+++ Source information +++

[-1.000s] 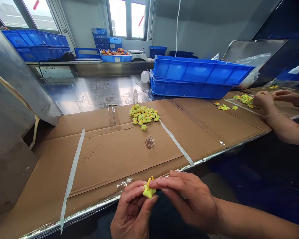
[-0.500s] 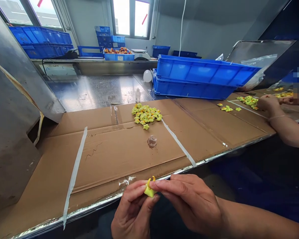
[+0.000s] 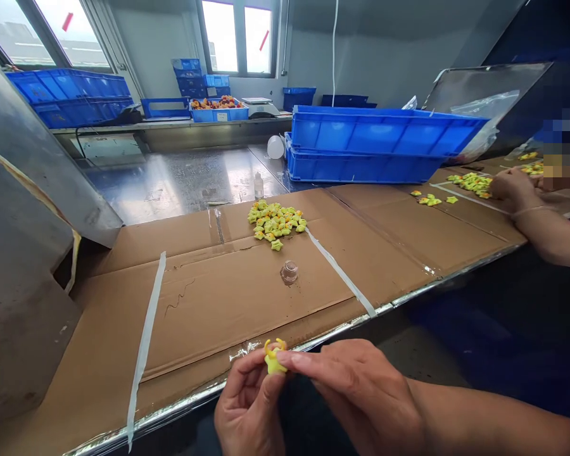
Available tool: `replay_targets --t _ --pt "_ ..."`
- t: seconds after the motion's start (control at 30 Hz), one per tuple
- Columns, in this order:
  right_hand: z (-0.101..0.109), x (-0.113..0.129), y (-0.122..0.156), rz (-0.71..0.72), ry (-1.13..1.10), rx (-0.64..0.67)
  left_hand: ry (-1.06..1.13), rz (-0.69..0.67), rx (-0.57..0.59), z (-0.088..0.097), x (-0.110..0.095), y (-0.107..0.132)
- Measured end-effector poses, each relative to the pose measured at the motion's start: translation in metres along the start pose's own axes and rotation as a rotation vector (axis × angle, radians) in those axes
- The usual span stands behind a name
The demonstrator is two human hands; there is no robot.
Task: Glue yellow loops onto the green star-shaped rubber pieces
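Note:
Both hands meet at the near edge of the cardboard-covered bench [image 3: 209, 297]. My left hand [image 3: 247, 405] pinches a small yellow-green star-shaped piece [image 3: 274, 356] with an orange-yellow open ring on top. My right hand [image 3: 356, 392] grips the same piece from the right, fingers pressed against it. A pile of several similar yellow-green pieces [image 3: 275, 221] lies farther back on the cardboard, out of reach of both hands. A small clear cap [image 3: 289, 272] stands between the pile and my hands.
Two stacked blue crates [image 3: 375, 142] sit at the back right. A small white bottle [image 3: 259, 185] stands on the steel table. Another person's hand [image 3: 513, 190] works at a second pile of pieces [image 3: 472, 183] on the right. A steel panel [image 3: 33, 164] leans at the left.
The piece has been turned between my fingers, so its ring now faces up and both prongs show. The view shifted slightly; the other person's hand moved a little.

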State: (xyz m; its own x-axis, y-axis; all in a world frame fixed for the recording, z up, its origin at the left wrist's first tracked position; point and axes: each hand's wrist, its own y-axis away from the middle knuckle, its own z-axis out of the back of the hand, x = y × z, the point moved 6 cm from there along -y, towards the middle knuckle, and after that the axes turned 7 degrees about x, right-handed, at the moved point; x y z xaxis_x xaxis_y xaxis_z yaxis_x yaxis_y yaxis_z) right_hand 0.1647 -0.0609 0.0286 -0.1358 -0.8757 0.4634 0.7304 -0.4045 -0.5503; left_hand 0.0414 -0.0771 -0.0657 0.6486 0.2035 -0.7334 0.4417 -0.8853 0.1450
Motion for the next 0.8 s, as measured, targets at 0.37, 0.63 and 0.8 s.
replay_targets --t 0.37,0.63,0.8 --pt "-0.009 -0.035 0.004 -0.390 -0.542 -0.149 0.343 0.507 0.255 0.000 0.038 0.011" --pt "0.000 -0.028 0.005 -0.221 -0.404 -0.140 0.338 0.557 0.300 -0.008 0.037 0.018" --pt "0.002 -0.026 0.004 -0.152 -0.313 -0.108 0.285 0.532 0.315 -0.010 0.037 0.017"
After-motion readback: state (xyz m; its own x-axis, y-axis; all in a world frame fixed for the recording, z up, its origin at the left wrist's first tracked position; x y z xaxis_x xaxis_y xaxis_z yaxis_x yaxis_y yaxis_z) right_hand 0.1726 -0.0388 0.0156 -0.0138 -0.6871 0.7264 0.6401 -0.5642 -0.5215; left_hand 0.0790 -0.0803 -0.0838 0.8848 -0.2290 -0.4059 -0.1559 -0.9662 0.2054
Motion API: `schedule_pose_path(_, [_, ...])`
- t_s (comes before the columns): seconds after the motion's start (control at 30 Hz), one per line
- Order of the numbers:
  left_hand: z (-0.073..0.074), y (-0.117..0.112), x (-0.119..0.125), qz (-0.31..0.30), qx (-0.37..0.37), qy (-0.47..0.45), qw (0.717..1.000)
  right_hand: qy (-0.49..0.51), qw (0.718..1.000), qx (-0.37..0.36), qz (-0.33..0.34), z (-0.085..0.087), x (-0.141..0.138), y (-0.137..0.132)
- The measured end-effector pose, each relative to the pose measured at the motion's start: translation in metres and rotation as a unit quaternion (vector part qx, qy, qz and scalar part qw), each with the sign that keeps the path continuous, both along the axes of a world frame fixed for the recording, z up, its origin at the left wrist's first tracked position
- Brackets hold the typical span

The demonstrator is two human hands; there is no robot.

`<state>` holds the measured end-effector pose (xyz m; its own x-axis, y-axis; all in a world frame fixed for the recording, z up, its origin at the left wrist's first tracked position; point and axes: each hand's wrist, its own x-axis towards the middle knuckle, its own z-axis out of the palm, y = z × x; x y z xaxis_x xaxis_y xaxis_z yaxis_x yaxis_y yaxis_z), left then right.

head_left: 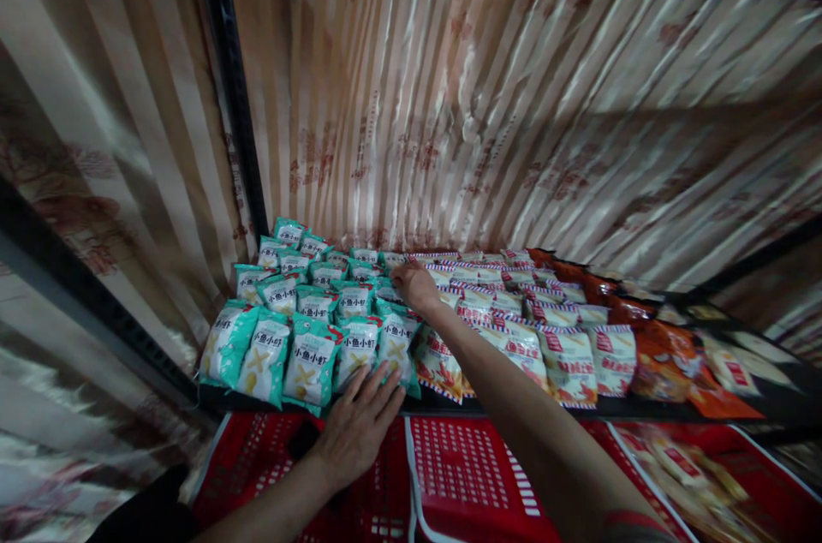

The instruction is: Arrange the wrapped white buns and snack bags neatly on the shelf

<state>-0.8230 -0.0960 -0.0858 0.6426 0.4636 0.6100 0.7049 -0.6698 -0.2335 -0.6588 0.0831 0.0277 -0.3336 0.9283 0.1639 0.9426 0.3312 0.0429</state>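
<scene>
Rows of teal snack packets (308, 329) lie on the left of a dark shelf (449, 404). Beside them run red, white and blue packets (545, 329), then orange packets (668, 355) further right. My left hand (360, 423) rests flat at the shelf's front edge, fingers spread against the front teal packets; it holds nothing. My right hand (414, 282) reaches deep along the gap between the teal rows and the red-white rows. Its fingers curl down onto packets at the back, and whether they grip one is hidden.
Red plastic baskets (462, 474) sit below the shelf; the one at the right (706, 474) holds more packets. A striped patterned curtain (488, 98) hangs behind. A black upright post (235, 89) stands at the shelf's left, and another shelf edge (77, 295) slants at far left.
</scene>
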Motion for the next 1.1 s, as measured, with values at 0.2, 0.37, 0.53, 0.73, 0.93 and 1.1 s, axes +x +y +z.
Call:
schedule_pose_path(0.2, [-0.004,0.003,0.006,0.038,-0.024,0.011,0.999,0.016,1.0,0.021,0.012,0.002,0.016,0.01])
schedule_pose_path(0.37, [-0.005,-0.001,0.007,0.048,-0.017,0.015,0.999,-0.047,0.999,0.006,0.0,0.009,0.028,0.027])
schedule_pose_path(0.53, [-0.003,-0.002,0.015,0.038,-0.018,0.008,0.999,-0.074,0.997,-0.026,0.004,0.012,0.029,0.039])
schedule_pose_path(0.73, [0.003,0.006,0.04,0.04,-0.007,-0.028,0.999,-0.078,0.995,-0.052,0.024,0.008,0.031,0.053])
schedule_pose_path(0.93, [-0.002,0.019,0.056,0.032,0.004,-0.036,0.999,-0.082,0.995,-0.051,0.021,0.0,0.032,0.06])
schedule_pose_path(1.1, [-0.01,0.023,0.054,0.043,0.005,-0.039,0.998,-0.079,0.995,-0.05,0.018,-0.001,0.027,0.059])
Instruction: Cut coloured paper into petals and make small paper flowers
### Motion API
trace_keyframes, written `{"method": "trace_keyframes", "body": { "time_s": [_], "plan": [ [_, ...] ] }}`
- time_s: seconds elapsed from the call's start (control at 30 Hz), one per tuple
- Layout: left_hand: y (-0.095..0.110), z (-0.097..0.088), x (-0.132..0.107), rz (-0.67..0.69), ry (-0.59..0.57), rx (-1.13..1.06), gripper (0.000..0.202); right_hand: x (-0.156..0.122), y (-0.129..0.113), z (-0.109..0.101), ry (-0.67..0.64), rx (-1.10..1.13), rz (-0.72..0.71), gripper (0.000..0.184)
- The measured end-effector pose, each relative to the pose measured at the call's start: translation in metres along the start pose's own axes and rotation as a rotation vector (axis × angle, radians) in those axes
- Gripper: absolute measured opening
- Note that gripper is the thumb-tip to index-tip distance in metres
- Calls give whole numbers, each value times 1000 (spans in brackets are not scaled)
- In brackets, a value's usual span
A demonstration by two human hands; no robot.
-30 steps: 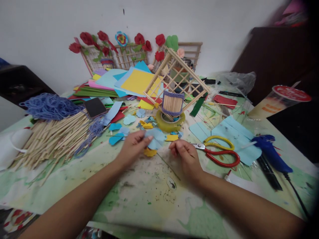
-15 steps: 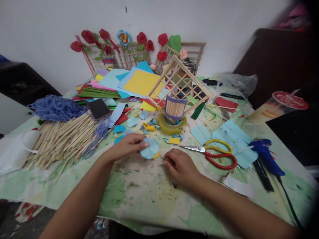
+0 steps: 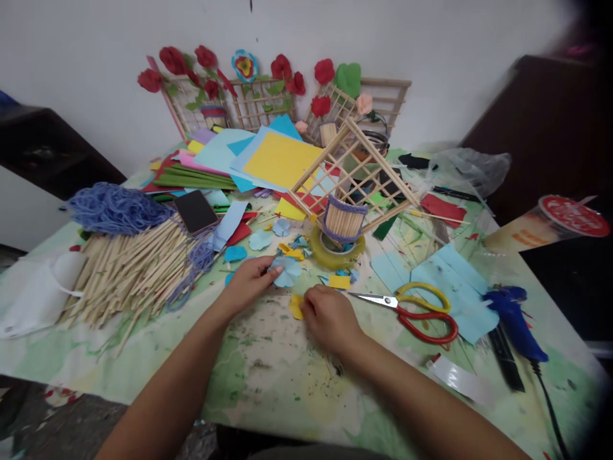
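Note:
Between the thumb and fingers of my left hand (image 3: 249,282) is a light blue paper flower cutout (image 3: 287,272), held just above the table. My right hand (image 3: 330,318) is closed, its fingertips on a small yellow paper flower cutout (image 3: 296,307) near the blue one. Beyond my hands lie more blue paper petal shapes (image 3: 260,240) and yellow scraps (image 3: 339,282). Scissors (image 3: 424,310) with one yellow and one red handle rest to the right of my right hand, blades partly apart. A roll of tape (image 3: 335,250) sits behind, under a wooden stick lattice (image 3: 357,172).
On the left are wooden sticks (image 3: 129,271), blue yarn (image 3: 112,207), a phone (image 3: 195,211) and a white mask (image 3: 43,294). A blue glue gun (image 3: 517,322) and a tilted drink cup (image 3: 546,223) are at right. Coloured paper sheets (image 3: 282,160) and flower-decorated lattices (image 3: 258,105) stand behind.
The yellow cutout, earlier behind the blue cutout, now lies apart from it at my right fingertips. My right hand has moved slightly left. The view has shifted a little.

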State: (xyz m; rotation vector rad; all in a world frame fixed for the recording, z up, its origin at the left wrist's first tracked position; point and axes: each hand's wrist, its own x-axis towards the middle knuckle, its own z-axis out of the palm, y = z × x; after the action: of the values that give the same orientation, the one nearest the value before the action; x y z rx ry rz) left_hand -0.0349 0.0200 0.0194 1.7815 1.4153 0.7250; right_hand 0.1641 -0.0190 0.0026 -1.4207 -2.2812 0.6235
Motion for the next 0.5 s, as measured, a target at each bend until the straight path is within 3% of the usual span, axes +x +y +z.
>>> {"method": "trace_keyframes", "body": {
  "time_s": [0.1, 0.23, 0.37, 0.5],
  "plan": [
    [4, 16, -4, -69, 111, -27, 35, -5, 9, -7, 173, 305, 63, 13],
    [13, 46, -14, -101, 23, -174, 36, -9, 16, -15, 373, 471, 59, 11],
    [18, 67, -21, -70, -70, -276, 33, -11, 19, -10, 374, 509, 39, 7],
    [20, 70, -24, -47, -109, -258, 33, -13, 21, -5, 317, 511, 91, 12]
  ]
}}
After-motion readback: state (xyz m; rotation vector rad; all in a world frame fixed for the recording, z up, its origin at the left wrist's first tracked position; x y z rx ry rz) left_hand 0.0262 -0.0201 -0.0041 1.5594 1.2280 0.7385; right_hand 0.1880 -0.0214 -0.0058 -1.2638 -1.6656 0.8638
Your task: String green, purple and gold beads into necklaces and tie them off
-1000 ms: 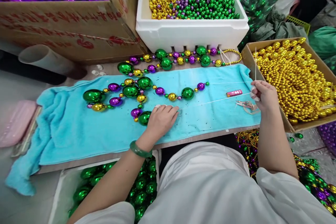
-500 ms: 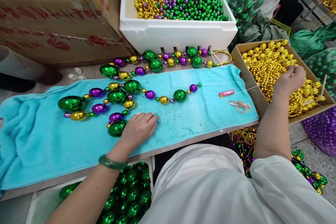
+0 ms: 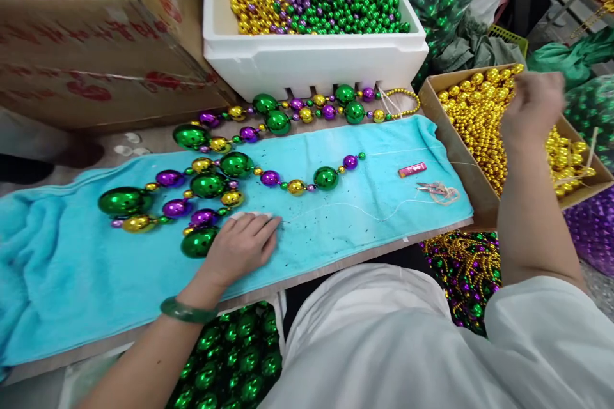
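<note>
My left hand (image 3: pixel 247 239) rests on a turquoise towel (image 3: pixel 336 236) with its fingers closed. A thin pale string (image 3: pixel 330 205) runs from its fingertips in a slack curve to the right. Touching or close beside this hand is a large green bead (image 3: pixel 199 241), part of a strand of green, purple and gold beads (image 3: pixel 208 185) looped on the towel. My right hand (image 3: pixel 535 105), blurred, is raised over a cardboard box of gold beads (image 3: pixel 472 115). Its fingers are curled; anything inside them is hidden.
Small scissors (image 3: pixel 434 190) and a pink packet (image 3: pixel 412 169) lie on the towel. Behind it are a finished-looking bead necklace (image 3: pixel 307 108) and a white foam box (image 3: pixel 311 67) of small beads. A cardboard box (image 3: pixel 91 57) of purple beads stands left.
My right hand has moved up and slightly right over the gold beads. The string from my left hand, nearly straight before, now lies in a slack curve. My left hand shifted slightly in view.
</note>
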The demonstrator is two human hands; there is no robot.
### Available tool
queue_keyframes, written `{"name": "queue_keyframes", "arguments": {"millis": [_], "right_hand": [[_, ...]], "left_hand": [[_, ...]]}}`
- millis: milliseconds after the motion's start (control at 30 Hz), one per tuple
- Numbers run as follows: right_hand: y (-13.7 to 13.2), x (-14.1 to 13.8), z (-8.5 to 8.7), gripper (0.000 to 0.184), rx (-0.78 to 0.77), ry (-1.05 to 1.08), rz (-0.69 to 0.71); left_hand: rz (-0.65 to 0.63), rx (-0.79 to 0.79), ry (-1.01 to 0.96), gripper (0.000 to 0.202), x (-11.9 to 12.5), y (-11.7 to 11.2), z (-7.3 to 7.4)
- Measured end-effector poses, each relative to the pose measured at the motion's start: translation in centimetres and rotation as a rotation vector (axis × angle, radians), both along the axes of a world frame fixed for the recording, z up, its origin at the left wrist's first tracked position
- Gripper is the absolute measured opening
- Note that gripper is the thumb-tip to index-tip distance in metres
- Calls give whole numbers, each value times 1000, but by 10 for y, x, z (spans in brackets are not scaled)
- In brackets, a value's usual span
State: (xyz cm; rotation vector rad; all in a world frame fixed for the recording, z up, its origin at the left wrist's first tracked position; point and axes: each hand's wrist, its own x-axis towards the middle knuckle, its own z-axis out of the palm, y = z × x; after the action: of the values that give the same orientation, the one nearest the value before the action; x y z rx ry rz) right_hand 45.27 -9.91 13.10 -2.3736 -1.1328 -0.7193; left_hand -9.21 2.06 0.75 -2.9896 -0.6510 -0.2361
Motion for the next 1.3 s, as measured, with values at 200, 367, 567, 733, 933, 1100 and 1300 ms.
{"name": "queue_keyframes", "arguments": {"millis": [200,367,567,733,933,1100,1300], "right_hand": [[110,-155,-63,33,-595,17,717],[145,-185,-90,32,-800,108,776],[92,-157,-87,34,-704,210,608],[13,-103,-84,35,-686,285,250],[-34,-69,-79,31,-774,324,35],[-28,-91,-57,32,-517,312,186],[-26,-126,-37,24,-148,506,542]], "left_hand": [[71,133,-59,25,19,-24,10],[25,146,-143,24,17,-42,7],[-9,95,-231,29,13,-33,6],[-109,72,-257,33,43,-25,16],[-243,-88,-335,30,121,-34,31],[-269,-378,-365,21,198,-64,43],[-256,-566,-373,25,264,-79,45]]}}
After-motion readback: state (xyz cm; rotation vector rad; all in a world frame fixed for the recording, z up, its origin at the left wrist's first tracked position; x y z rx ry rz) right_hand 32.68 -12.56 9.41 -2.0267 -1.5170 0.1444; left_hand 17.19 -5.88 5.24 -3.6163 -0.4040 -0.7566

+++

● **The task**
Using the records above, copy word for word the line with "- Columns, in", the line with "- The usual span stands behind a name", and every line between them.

● **Response for this exercise**
- Columns, in this order:
  right_hand: z (-0.101..0.109), x (-0.113..0.129), y (-0.122..0.156), rz (-0.71..0.72), ry (-1.13..1.10), rx (-0.64..0.67)
  left_hand: ry (-1.06..1.13), rz (-0.69..0.67), rx (-0.57..0.59), z (-0.088..0.097), x (-0.110..0.095), y (-0.107..0.132)
- Measured end-effector poses, each relative to the pose measured at the motion's start: translation in metres along the start pose's own axes and rotation as a rotation vector (axis × angle, radians) in those axes
- The usual span stands behind a name

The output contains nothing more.